The point of the exercise, Heuer says, is to root out bad emotional energy in the interest of healing. “So for the next 15 minutes, I’m going to ask you to suspend your disbelief and use the power of your imagination to redirect those thoughts, emotions and attitudes.”
Heuer and Reymond started offering hypno-yoga sessions last year, initially teaching over Zoom from Reymond’s Los Angeles apartment. They shifted to Hollywood Forever in September 2020.
With a lawn of supine students stretched out before her, Heuer assumes the role of tour guide on a virtual journey that’s fanciful, yet detailed and cinematic.
“Let’s begin by visualizing yourself floating in a warm pool of pristine light,” she says, spooling out her sentences softly and deliberately. “Smell the air and notice your favorite fragrance — night blooming jasmine, roses or pine, lavender, eucalyptus — then notice the color of the sky, the texture of the clouds, and feel a gentle breeze. Keep floating in this pool of gentle soft and peaceful waves that move you down this river of light.”
As the journey continues, Heuer points students to some virtual traveling companions: first a “cosmic light being, a guardian angel or spiritual master,” then a horse or elephant that is tuned to their own heartbeats.

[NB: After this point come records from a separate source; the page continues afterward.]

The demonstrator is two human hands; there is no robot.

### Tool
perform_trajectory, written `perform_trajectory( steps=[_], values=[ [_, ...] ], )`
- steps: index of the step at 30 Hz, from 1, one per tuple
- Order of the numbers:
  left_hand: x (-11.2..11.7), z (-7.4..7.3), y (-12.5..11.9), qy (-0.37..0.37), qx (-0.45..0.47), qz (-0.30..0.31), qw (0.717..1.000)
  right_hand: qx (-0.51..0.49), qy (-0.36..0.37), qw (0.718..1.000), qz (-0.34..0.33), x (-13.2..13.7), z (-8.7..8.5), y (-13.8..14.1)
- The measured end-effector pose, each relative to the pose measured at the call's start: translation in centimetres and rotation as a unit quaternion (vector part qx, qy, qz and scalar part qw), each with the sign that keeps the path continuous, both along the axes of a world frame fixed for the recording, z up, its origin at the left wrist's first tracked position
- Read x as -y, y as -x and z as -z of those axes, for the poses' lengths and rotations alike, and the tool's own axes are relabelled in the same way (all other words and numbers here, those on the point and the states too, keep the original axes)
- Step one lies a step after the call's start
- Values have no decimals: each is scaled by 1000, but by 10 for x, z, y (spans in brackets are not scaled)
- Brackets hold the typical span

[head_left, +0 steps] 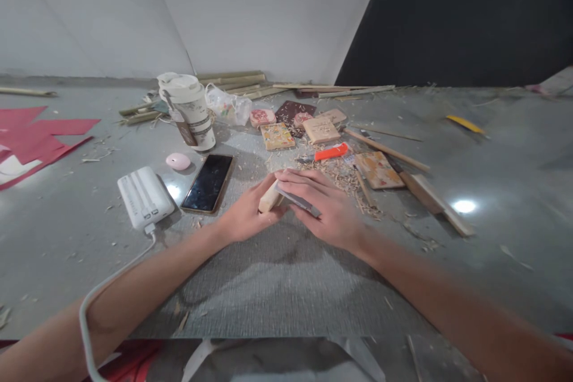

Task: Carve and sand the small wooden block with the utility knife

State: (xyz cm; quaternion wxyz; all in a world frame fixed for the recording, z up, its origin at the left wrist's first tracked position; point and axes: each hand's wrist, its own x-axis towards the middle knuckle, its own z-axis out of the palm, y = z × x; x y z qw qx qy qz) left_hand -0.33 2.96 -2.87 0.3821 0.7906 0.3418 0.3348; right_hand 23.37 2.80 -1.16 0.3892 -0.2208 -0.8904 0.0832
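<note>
My left hand is closed around a small pale wooden block, holding it on the grey mat. My right hand is closed on a thin grey metal blade, with its fingers curled over it and the blade laid against the block. Both hands meet at the middle of the mat. Wood shavings lie just beyond my right hand.
A phone, a white power bank with its cable, a pink oval and a lidded cup sit to the left. Carved painted tiles, an orange knife, wooden sticks and red paper lie around.
</note>
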Motion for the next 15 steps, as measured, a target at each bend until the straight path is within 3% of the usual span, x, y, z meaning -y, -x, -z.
perform_trajectory(
  steps=[9, 15],
  values=[
    [-1, 3, 1, -27, -19, 5, 999, -18, -17, 1000, -7, -2, 3, -2],
    [0, 9, 2, -71, -40, 14, 997, -3, -95, 995, -43, 4, -3, 1]
  ],
)
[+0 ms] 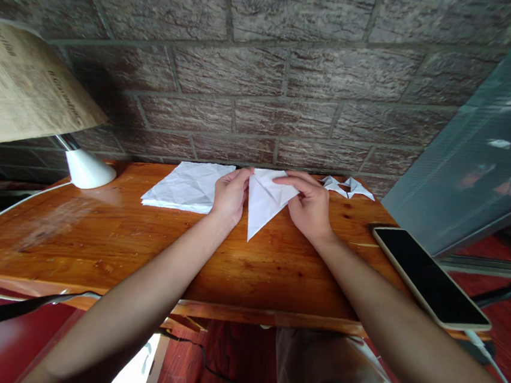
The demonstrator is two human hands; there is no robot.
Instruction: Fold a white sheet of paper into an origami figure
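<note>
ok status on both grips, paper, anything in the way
Left grip, right grip both on folded paper. Sharp corner toward wearer. Nothing visibly blocking; paper stack by left grip, phone aside.

A person's left hand (pixel 230 197) and right hand (pixel 311 201) hold a folded white sheet (pixel 263 203) over a wooden table (pixel 282 279).
The left hand pinches the sheet's left edge; the right grips the other side, fingers across its upper face, and a sharp corner points toward the person between the wrists. Just left of the left hand lies a stack of creased paper (pixel 176 188), with a lamp (pixel 91 169) under a newsprint shade (pixel 23 81) farther left. Just right of the right hand sits a folded paper shape (pixel 360 188). Right of the right forearm lies a phone (pixel 428 274). A block wall (pixel 257 71) rises beyond both hands.
</note>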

The hypnotherapy session concludes with Heuer planting the suggestions she wants students to take with them. There are seven different positive affirmations in all, including “My subconscious mind powerfully supports my immune system. I am strong, healthy and full of vitality,” and “Every time I drink a glass of water, I will be reminded of my connection to a higher source, and I will experience healing and transformation on all levels.”
The students open their eyes and sit up, and the class ends with Reymond leading a final round of elongated “Sat Nam” chants (“The truth is my essence,” in Reymond’s translation) to pray for a few members of the community.

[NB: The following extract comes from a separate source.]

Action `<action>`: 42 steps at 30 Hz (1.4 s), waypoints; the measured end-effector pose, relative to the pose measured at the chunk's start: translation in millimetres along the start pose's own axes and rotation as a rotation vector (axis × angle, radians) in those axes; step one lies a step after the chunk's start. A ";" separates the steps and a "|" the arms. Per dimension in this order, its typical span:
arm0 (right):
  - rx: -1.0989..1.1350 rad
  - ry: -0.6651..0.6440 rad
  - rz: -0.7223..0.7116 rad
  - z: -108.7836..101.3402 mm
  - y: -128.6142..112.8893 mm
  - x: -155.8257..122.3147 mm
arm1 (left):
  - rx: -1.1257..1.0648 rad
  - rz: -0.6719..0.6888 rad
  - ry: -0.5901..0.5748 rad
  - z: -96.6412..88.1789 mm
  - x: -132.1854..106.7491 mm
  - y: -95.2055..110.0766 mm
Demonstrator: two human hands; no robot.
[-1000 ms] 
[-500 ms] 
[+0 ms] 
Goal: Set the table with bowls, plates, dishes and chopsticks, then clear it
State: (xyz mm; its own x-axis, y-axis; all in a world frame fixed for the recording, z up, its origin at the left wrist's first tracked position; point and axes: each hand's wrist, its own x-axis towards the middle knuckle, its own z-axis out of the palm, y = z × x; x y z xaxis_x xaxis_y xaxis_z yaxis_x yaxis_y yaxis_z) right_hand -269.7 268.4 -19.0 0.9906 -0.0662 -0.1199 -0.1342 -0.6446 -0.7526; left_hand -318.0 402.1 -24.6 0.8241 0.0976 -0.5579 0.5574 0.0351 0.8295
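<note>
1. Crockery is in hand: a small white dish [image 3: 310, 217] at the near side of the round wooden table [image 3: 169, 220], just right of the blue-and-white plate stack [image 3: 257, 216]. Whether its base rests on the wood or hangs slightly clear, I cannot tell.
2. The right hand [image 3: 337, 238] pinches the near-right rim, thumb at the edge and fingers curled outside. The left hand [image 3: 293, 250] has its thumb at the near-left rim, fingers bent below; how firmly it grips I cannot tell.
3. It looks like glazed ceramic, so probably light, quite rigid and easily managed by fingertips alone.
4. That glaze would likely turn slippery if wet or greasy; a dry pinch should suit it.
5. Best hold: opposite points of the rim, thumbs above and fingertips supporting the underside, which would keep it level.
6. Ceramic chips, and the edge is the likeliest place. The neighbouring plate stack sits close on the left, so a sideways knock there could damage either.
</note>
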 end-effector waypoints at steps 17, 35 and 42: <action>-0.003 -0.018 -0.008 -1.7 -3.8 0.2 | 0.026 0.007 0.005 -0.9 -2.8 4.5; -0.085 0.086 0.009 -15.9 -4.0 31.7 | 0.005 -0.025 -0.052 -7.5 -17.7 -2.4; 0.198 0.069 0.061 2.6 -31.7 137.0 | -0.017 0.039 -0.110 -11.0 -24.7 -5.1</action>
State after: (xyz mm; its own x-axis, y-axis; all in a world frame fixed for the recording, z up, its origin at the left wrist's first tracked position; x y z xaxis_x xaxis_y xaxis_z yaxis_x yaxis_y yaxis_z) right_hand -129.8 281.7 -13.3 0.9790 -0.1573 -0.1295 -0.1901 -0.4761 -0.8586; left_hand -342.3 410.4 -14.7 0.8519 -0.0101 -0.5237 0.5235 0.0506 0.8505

And with that, the students roll up their mats and tarps and begin to leave the cemetery, perhaps with lighter steps than when they arrived, to drive back into the world of the living.

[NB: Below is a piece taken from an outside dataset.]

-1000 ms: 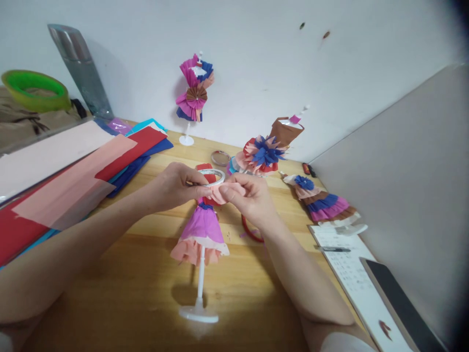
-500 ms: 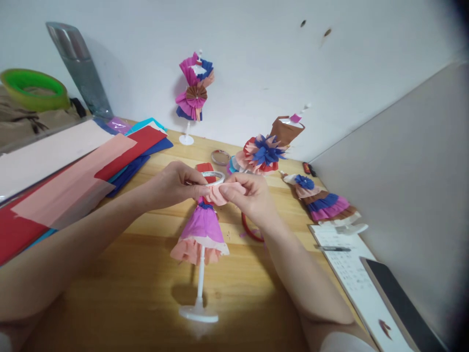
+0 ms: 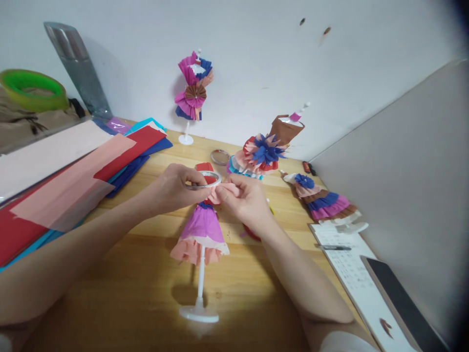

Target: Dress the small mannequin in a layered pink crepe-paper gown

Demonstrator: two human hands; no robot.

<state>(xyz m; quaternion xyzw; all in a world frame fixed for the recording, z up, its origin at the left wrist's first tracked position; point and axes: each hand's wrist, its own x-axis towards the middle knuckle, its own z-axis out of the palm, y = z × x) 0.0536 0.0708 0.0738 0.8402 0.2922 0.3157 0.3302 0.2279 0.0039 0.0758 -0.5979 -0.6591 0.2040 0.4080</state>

This is where the story would have ended, if not for some behind-the-scenes drama. It turns out that achieving peace and harmony was no easier for the people leading the hypno-yoga classes than the students they tried to guide.
After their class together on Sept. 22, Heuer sent Reymond a text saying that she and many of their mutual friends had grown concerned about Reymond’s health. “I need to take a step back & take a break from our teaching together,” Heuer wrote. “I have agreed to sub for you until you are well enough to come back & I hope it will be soon.”
Reymond characterized the split as more a matter of artistic differences within the yoga community. “I don’t judge them for not caring for the direction that I’ve gone,” she said, noting that some of her colleagues didn’t like her unscripted opening remarks (her “stream of consciousness thinking,” as she put it). “The community is ever-shifting,” she said, adding, “Maybe it’s time for other people to enjoy the splendor and magic that are Tyler [Cassity] and the cemetery grounds.”
The show will go on, with Heuer leading both the yoga and hypnotherapy portions on future Wednesdays at Hollywood Forever. The troupers interred around the Fairbanks Lawn would no doubt approve.